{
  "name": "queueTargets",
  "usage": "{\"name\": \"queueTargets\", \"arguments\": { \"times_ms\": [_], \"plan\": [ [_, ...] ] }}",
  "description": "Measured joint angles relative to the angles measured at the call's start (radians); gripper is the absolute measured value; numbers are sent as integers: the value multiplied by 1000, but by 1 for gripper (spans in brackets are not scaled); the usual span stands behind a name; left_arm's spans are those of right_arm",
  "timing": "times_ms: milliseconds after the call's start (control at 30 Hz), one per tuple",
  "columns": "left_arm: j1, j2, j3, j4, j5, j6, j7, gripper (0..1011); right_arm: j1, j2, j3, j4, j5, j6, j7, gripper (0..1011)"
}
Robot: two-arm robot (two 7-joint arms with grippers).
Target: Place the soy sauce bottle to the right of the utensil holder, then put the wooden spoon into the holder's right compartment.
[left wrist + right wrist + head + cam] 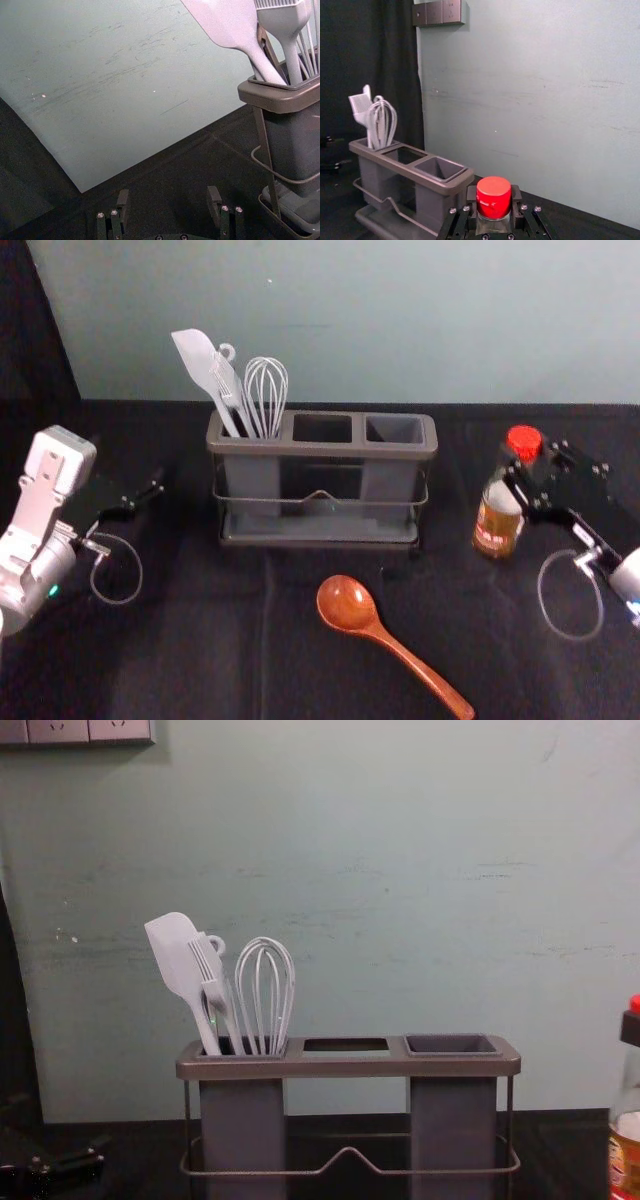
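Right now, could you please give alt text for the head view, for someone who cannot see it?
The right gripper holds a red-capped soy sauce bottle by its neck, to the right of a utensil holder with pale utensils in its left compartment. A wooden spoon lies in front; the left gripper is at left.

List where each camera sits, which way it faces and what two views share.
Left wrist: mounted there, facing the wall, with the open left pincer.
Right wrist: mounted there, facing the wall, with the right pincer shut on the soy sauce bottle.
Head: up high, looking forward and down; both pincers show.
Chest: low, looking forward; left pincer lower left, right pincer at right edge.
Head and chest share the utensil holder.
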Motion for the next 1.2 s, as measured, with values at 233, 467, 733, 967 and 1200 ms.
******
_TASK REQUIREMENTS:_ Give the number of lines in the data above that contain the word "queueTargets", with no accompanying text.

_THE ANSWER:_ 2